NIGHT WORLD (1932) -
Dances staged by Busby Berkeley. A short film that quickly passed into limbo, it featured Lew Ayres, Boris Karloff, Hedda Hopper, and George Raft.
BIRD OF PARADISE (1932) -
Dances directed by Busby Berkeley in this exotic South Seas spectacle, one of the most expensive films of its time, which starred Dolores Del Rio and Joel McCrea.
THE KID FROM SPAIN (1932) -
Dances directed by Busby Berkeley; Eddie Cantor is mistaken for a matador, and the Goldwyn Girls form a human tortilla. Has Cantor in blackface, Paulette Goddard, Lucille Ball, and Betty Grable in the chorus.
42ND STREET (1933) -
Dances staged and directed by Busby Berkeley. "The backstage musical par excellence," according to Tony Thomas, and the first of a run of pictures which practically had a stock company consisting of Dick Powell, Guy Kibbee, Ruby Keeler, and Ginger Rogers.
GOLD DIGGERS OF 1933 -
Numbers staged and directed by Busby Berkeley. Another Harry Warren/Al Dubin score, and a cast including Ginger Rogers, Joan Blondell, Keeler, Powell, Kibbee, and Warren William. Contains some of Berkeley's most astonishing optical effects, including neon violins and swirling wired skirts. "Remember My Forgotten Man" is brilliant, moving social commentary, especially given the froth of what surrounds it.
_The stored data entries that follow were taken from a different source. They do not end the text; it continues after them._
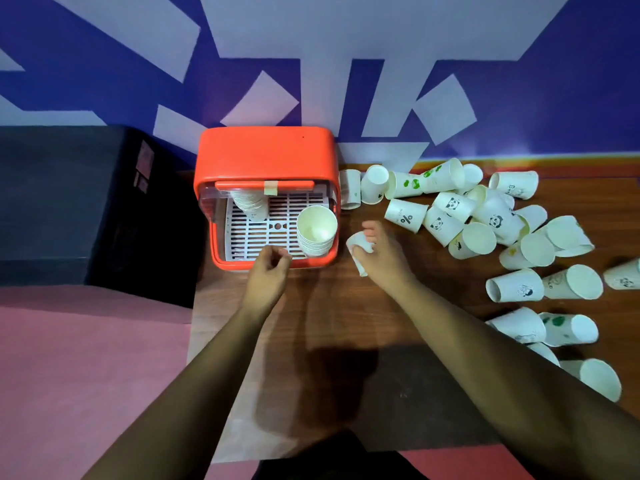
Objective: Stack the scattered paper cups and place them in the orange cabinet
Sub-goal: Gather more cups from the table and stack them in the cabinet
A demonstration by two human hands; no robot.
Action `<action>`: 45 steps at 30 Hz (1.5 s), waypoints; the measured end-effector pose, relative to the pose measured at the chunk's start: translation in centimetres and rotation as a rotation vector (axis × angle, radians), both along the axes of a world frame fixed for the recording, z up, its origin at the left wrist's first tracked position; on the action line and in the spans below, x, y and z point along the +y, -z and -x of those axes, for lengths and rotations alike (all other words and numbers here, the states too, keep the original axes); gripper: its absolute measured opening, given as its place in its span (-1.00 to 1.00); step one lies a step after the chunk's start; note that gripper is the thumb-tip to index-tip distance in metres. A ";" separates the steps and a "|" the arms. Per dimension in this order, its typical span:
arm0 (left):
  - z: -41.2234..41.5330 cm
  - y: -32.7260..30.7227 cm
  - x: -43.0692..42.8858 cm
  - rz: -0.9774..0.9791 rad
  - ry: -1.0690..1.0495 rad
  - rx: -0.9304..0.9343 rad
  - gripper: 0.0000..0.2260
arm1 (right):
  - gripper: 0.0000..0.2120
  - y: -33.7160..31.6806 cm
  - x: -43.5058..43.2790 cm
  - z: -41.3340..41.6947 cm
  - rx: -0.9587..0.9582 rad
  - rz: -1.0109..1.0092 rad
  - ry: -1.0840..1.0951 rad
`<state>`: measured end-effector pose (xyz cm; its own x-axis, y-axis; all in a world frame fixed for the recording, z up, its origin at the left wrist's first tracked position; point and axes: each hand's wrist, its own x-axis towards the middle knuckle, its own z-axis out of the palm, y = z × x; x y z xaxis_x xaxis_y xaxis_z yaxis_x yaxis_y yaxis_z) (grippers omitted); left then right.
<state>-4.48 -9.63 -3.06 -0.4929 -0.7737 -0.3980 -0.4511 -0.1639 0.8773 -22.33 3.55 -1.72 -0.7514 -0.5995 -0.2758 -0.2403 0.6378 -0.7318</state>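
Reaching forearms: two bare arms stretch out from the near edge over the brown wood-grain table [332, 306].
Near-right cups: scattered white paper cups [516, 287] lie on their sides down the right side of the table, several touching or overlapping.
Right hand [381, 258]: and it has one! Fingers are wrapped round a single white paper cup [358, 244], held on its side just right of the cabinet; whether it touches the table I cannot tell.
Left hand [268, 268]: fingers loosely curled with nothing in them, right at the cabinet's near lip.
Cabinet: the orange box-shaped plastic cabinet [265, 150] sits at the table's far-left corner, front open, with a white slatted tray [256, 237] inside.
Near stack [317, 233]: nested white cups, mouth up, in the tray's near-right corner.
Far stack [249, 202]: more nested cups at the tray's far left, partly hidden under the orange handle bar [265, 185].
Far heap: cups with panda prints, green blotches and a percent sign crowd from the cabinet's right wall out to the right.
Left side: a black box [69, 202] stands beside the cabinet.
Backdrop: a blue wall with pale angular shapes [554, 98].
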 end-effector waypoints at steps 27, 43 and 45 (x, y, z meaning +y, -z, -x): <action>9.5 1.4 7.9 0.226 0.665 0.090 -0.38 | -0.59 -1.4 9.0 8.8 -0.583 -0.036 -0.044; 6.5 0.8 7.1 -0.134 0.257 0.217 -0.49 | -0.42 5.6 3.5 15.0 0.665 -0.513 -0.407; 6.2 0.3 7.4 -0.145 0.234 0.252 -0.52 | -0.42 5.7 3.6 14.9 0.668 -0.508 -0.444</action>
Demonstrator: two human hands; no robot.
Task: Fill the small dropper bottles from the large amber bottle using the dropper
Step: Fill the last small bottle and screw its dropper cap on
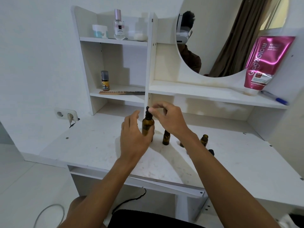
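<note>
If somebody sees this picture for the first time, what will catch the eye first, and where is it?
In the middle of the white desk, the left hand holds the large amber bottle, while the fingers of the right hand pinch its black dropper. A bright pink tube leans on the shelf at the right, beside the round mirror.

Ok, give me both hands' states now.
Left hand: against the large amber bottle; grip cannot be told.
Right hand: pinches the dropper.
</note>
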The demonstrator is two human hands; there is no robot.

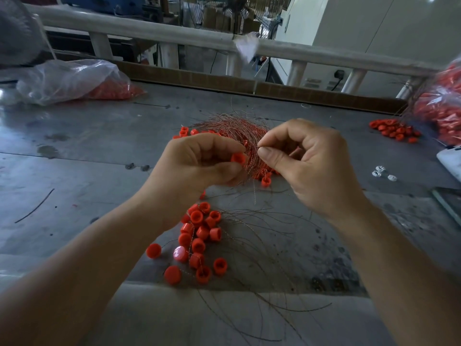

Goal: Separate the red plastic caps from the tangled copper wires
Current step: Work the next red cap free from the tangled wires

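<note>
Pinching red cap (238,158) in left hand (199,161), fingers curled; right hand (306,156) thumb and forefinger nip copper wires (251,162) beside it. Advise: grip close, pull straight apart.

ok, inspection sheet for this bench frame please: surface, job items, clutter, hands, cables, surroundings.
Surface: grey metal table, scuffed and stained.
Job's things: wire tangle at centre, caps caught in it; loose red caps nearer the person; another cap pile far right.
Clutter: left bag and right bag, both holding red parts; small white pieces; one pink cap.
Hands: left hand pinches a red cap; right hand pinches strands of the tangle.
Cables: black cord plugged into a socket beyond the table.
Surroundings: white railing, cardboard edging, fan.
</note>
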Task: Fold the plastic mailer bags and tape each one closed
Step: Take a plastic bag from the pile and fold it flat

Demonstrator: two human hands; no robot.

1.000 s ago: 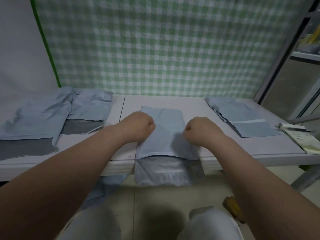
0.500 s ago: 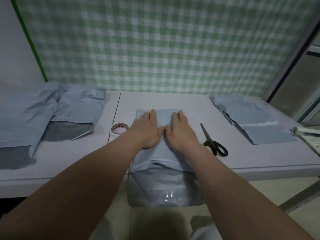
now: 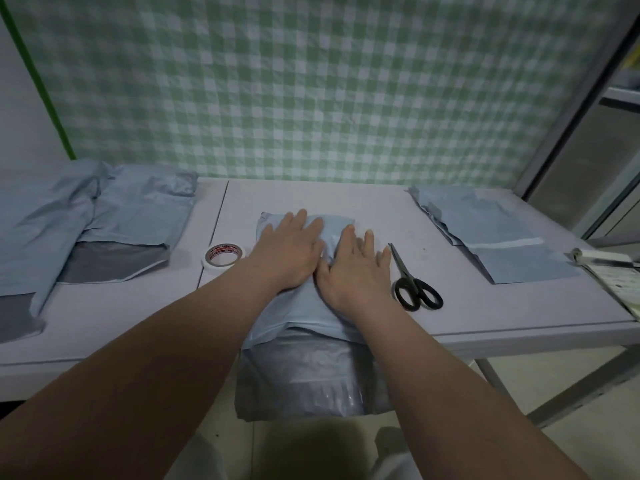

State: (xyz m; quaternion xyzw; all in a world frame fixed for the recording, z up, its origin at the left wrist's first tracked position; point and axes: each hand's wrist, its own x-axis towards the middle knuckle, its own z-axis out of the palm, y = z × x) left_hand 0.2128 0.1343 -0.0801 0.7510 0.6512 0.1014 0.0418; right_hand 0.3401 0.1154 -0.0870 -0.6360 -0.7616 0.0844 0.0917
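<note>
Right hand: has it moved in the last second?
Yes. The right hand moved left onto the bag and flattened; the scissors it hid now lie to its right.

Left hand (image 3: 289, 252): palm down on the mailer bag (image 3: 298, 315); fingers (image 3: 313, 227) straight
Right hand (image 3: 353, 271): flat on the same bag, just beside the left; fingers spread
Mailer bag: pale blue, mid-counter; grey glossy near end hangs over the front edge
Tape roll (image 3: 224, 255): flat on the counter (image 3: 138, 313), just left of the left hand
Scissors (image 3: 412, 282): black handles, blades closed, pointing away; just right of the right hand
Left piles (image 3: 86, 230): blue bags, grey flaps showing
Right pile (image 3: 495, 237): flat blue bags, well apart from the hands
Backdrop (image 3: 311, 98): green-and-white checked cloth
</note>
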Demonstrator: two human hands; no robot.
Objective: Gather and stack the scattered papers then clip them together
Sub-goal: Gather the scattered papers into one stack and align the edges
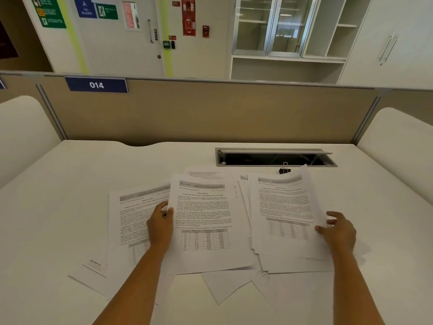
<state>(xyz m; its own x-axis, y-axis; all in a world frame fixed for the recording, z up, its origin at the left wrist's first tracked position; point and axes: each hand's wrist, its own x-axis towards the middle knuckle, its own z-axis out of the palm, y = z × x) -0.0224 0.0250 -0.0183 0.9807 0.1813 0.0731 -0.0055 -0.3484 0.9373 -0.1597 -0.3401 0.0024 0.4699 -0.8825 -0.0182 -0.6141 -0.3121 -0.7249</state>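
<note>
Printed white papers lie scattered across the white desk [70,184]. My left hand [160,225] pinches the left edge of a middle sheet [206,221] with text and a table, lifting it slightly. My right hand [337,231] rests with fingers spread on the right edge of a loose pile of papers [283,214]. Another printed sheet [131,214] lies left of my left hand, and blank sheets [225,287] stick out near the front. A black binder clip [284,169] sits behind the right pile, apart from both hands.
An open cable tray [274,158] is recessed in the desk just behind the clip. A tan partition [210,113] with a blue "014" label closes the far side. White rounded dividers stand at the left and right edges.
</note>
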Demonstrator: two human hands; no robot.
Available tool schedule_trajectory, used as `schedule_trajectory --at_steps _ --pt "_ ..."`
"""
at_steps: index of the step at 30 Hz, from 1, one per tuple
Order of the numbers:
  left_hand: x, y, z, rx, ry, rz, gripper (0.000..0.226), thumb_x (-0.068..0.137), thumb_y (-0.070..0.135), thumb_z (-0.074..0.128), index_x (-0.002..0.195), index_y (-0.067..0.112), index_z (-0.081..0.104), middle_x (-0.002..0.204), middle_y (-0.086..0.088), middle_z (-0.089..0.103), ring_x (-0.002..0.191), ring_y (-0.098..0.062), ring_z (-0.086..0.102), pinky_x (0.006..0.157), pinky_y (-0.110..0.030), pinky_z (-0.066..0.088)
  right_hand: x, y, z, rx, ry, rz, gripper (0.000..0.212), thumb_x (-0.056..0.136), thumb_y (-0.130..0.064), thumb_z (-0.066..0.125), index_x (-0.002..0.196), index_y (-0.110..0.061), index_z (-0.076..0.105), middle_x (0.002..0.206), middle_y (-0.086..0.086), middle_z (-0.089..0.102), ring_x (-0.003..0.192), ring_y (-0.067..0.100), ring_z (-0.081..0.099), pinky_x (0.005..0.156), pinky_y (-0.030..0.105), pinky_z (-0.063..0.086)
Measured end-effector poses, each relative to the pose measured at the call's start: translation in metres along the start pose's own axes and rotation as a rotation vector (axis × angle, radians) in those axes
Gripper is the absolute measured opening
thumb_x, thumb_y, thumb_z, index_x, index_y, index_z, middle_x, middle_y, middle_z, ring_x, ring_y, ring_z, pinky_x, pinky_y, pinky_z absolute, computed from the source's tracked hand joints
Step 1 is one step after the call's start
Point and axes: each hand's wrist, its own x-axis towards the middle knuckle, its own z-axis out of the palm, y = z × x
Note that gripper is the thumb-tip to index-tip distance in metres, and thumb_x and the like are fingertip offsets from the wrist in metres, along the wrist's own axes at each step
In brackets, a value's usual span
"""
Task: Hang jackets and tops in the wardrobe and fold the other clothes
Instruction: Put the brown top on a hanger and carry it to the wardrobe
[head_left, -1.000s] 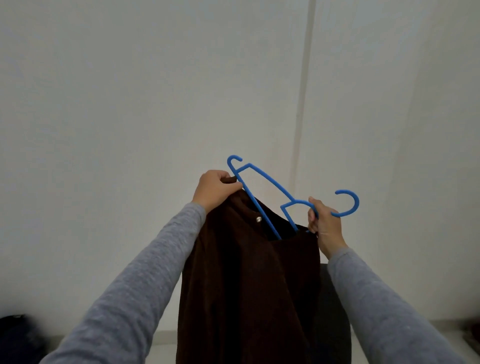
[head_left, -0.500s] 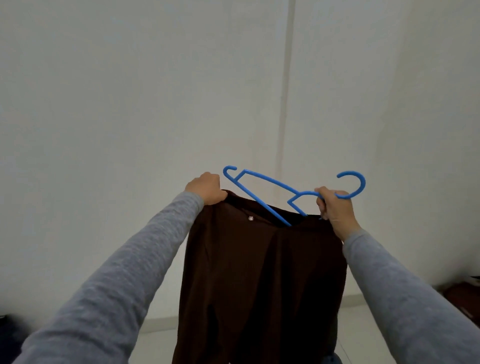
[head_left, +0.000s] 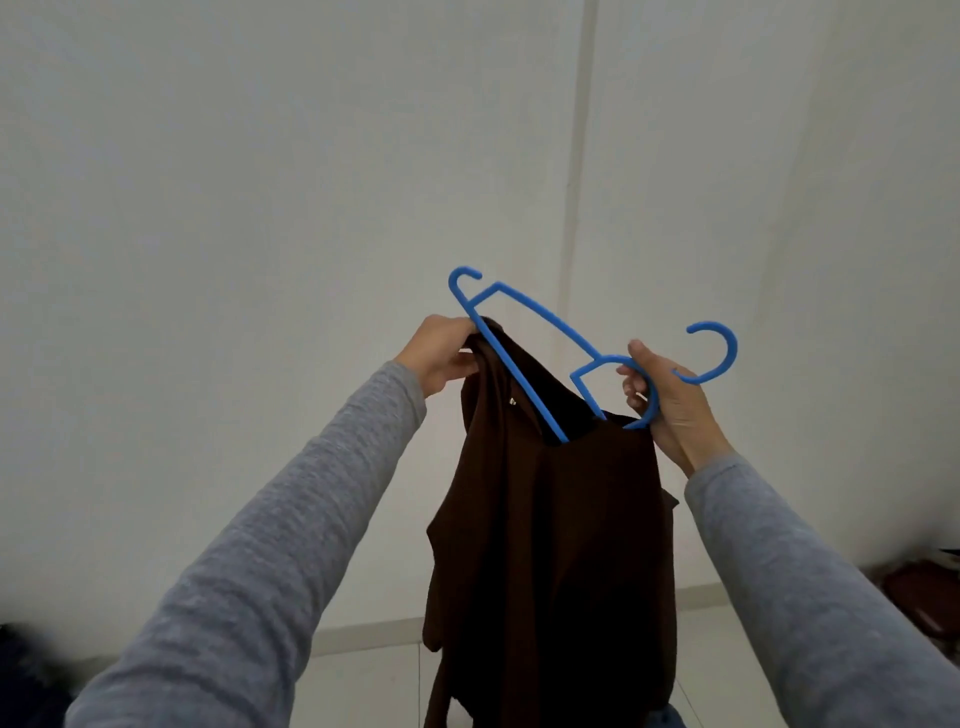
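A dark brown top (head_left: 556, 530) with a small pale button hangs in front of me, held up at chest height. A blue plastic hanger (head_left: 540, 319) sticks out of its neck opening, tilted, with its left arm raised and its hook (head_left: 714, 353) pointing right. My left hand (head_left: 441, 353) pinches the top's left shoulder fabric against the hanger's lower bar. My right hand (head_left: 670, 400) grips the hanger at its neck loop, just above the top's right shoulder.
A plain white wall (head_left: 260, 208) with a vertical seam fills the view. The pale tiled floor (head_left: 363, 680) shows below. A dark bundle (head_left: 21, 670) lies at the lower left and a reddish-brown object (head_left: 919, 597) at the lower right.
The top was stretched wide between both hands half a second ago; now the hands are closer, the fabric hangs bunched, and the hanger is tilted more steeply.
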Motion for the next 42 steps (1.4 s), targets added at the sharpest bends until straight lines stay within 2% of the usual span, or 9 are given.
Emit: schedule_trajectory --at_steps 8,13,17,21,24,29,33,37,42 --pt "0.003 0.036 0.012 -0.319 0.108 0.043 0.008 0.084 0.012 0.065 0.078 0.007 0.066 0.067 -0.006 0.054 0.066 -0.022 0.054 0.071 -0.036 0.053 -0.004 0.03 0.022 0.253 -0.018 0.065 0.077 0.032 -0.059 0.089 0.082 -0.005 0.065 0.051 -0.004 0.049 0.052 0.007 0.051 0.062 0.017 0.049" --pt "0.009 0.03 -0.006 -0.161 0.263 0.076 0.01 0.075 0.004 0.071 0.072 0.004 0.061 0.072 -0.011 0.056 0.067 -0.024 0.056 0.066 -0.034 0.053 -0.013 0.056 0.012 0.159 0.046 0.025 0.064 0.038 -0.064 0.084 0.07 -0.012 0.066 0.052 -0.004 0.051 0.058 0.009 0.051 0.077 0.025 0.047" --pt "0.012 0.013 -0.032 0.321 0.326 0.147 0.018 0.078 0.013 0.07 0.065 0.007 0.058 0.064 -0.004 0.05 0.058 -0.014 0.047 0.049 -0.021 0.041 -0.021 0.067 0.0 -0.022 0.084 0.002 0.039 0.064 -0.054 0.075 0.053 -0.019 0.063 0.056 -0.001 0.051 0.065 0.014 0.05 0.081 0.029 0.043" --pt "0.01 0.002 -0.047 0.748 0.291 0.213 0.007 0.075 0.01 0.069 0.073 0.004 0.068 0.067 -0.002 0.06 0.065 -0.017 0.058 0.059 -0.028 0.053 -0.025 0.069 -0.011 -0.149 0.055 -0.013 0.033 0.08 -0.031 0.067 0.059 -0.007 0.059 0.056 -0.001 0.055 0.064 0.008 0.056 0.079 0.028 0.043" --pt "0.006 -0.006 -0.052 0.888 0.231 0.182 0.005 0.069 0.006 0.069 0.074 0.004 0.07 0.074 -0.007 0.067 0.071 -0.023 0.067 0.068 -0.032 0.059 -0.029 0.071 -0.018 -0.275 -0.018 0.022 0.035 0.081 -0.03 0.07 0.051 -0.016 0.061 0.066 0.014 0.056 0.073 0.019 0.058 0.083 0.033 0.047" --pt "0.004 -0.01 -0.047 0.929 0.21 0.184 0.008 0.068 0.005 0.068 0.075 0.002 0.069 0.075 -0.007 0.067 0.07 -0.023 0.069 0.069 -0.034 0.06 -0.024 0.048 -0.003 -0.499 -0.133 0.006 0.033 0.082 -0.033 0.07 0.051 -0.022 0.067 0.062 0.012 0.055 0.072 0.023 0.058 0.077 0.022 0.043" --pt "0.0 -0.003 -0.028 0.989 0.039 0.202 0.006 0.069 0.01 0.068 0.074 0.006 0.068 0.073 -0.005 0.067 0.066 -0.019 0.068 0.07 -0.034 0.06 -0.011 0.017 0.015 -0.574 -0.231 -0.014 0.03 0.081 -0.036 0.07 0.07 -0.008 0.074 0.058 -0.002 0.063 0.071 0.006 0.064 0.08 0.022 0.044" --pt "-0.003 -0.008 -0.017 1.089 -0.046 0.259 0.006 0.069 0.02 0.07 0.072 0.015 0.068 0.07 0.004 0.065 0.07 -0.016 0.064 0.074 -0.034 0.058 -0.005 0.006 0.019 -0.545 -0.177 -0.03 0.048 0.082 -0.04 0.067 0.074 0.008 0.067 0.054 -0.006 0.063 0.064 0.005 0.06 0.071 0.025 0.042" --pt "-0.006 -0.032 -0.022 0.867 -0.128 0.269 0.032 0.075 0.048 0.072 0.088 0.018 0.067 0.09 0.004 0.062 0.086 -0.01 0.058 0.073 -0.02 0.046 -0.007 0.006 0.02 -0.524 -0.046 0.009 0.042 0.084 -0.044 0.064 0.064 -0.007 0.069 0.048 -0.001 0.049 0.051 0.012 0.043 0.055 0.024 0.038"
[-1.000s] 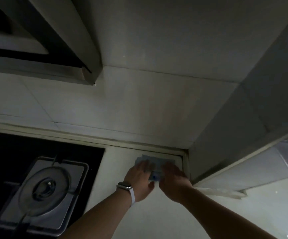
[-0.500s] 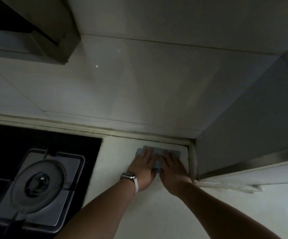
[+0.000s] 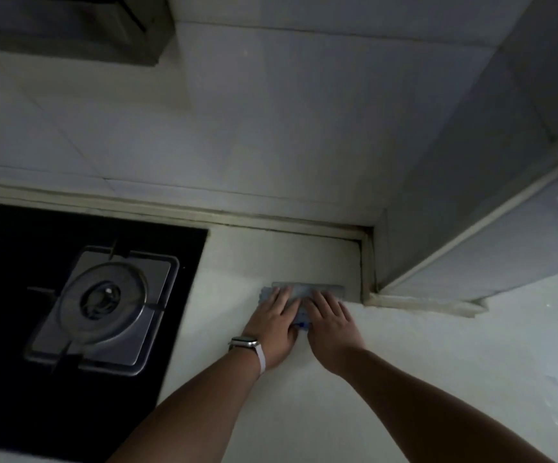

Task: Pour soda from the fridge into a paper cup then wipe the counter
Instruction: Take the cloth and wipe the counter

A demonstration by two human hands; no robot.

SHE HAD TO SAY YES (1933) -
Directed by Busby Berkeley (his first directorial excursion) with George Amy, and starring the 20-year-old Loretta Young.
FOOTLIGHT PARADE (1933) -
Dances choreographed and staged by Busby Berkeley. Twice the length of SHE HAD TO SAY YES, with a third of its 104 minutes filled by musical numbers. Another collaboration with Lloyd Bacon, who also directed 42ND STREET, this stellar backstage musical features James Cagney, Blondell, Keeler, Powell, Kibbee et al, as well as bevies of beauties in pools, fountains, and waterfalls. A masterwork.
ROMAN SCANDALS (1933) -
Numbers staged and directed by Busby Berkeley. A Goldwyn film starring Eddie Cantor, set in imperial Rome, with totally nude showgirls (including Lucille Ball) shielded only by strategically draped long golden hair.
WONDER BAR (1934) -
Numbers created and directed by Busby Berkeley. A huge octagon of mirrors projects girls into infinity (he worked out these shots with the aid of ladies' compacts). Features Del Rio, Powell, Al Jolson, Kay Franis, Ricardo Cortex, Guy Kibbee, and the tango.
FASHIONS OF 1934 -
Numbers created and directed by Busby Berkeley. Ostrich plumes, harps, fan-dancers, a boat with feather oars.
DAMES (1934) -
Numbers created and directed by Busby Berkeley. A sort of a GOLD DIGGERS OF 1934, with the same plot and much the same cast. Includes a remarkable number in water, a fleet of bathtubs, and the legendary huge jigsaw puzzle of Ruby Keeler's face.
GOLD DIGGERS OF 1935 -
Directed by Busby Berkeley, who also created and staged dances. Silly fun, set at a swanky New England resort; stars Gloria Stuart, of latter-day TITANIC fame, in the ingenue role, and features 56 showgirls at 56 white baby grand pianos performing, in Busby Berkeley's words, "a kind of military drill in waltz time" to a song by Harry Warren. Also, the irresistible "Lullaby of Broadway," featuring 100 dancers.
BRIGHT LIGHTS (1935) -
Directed by Busby Berkeley. Starring Joe E. Brown.
IN CALIENTE (1935) -
Musical numbers directed by Busby Berkeley. Del Rio, Pat O'Brien, Edward Everett Horton.
I LIVE FOR LOVE (1935) -
Directed by Busby Berkeley. Another Del Rio vehicle.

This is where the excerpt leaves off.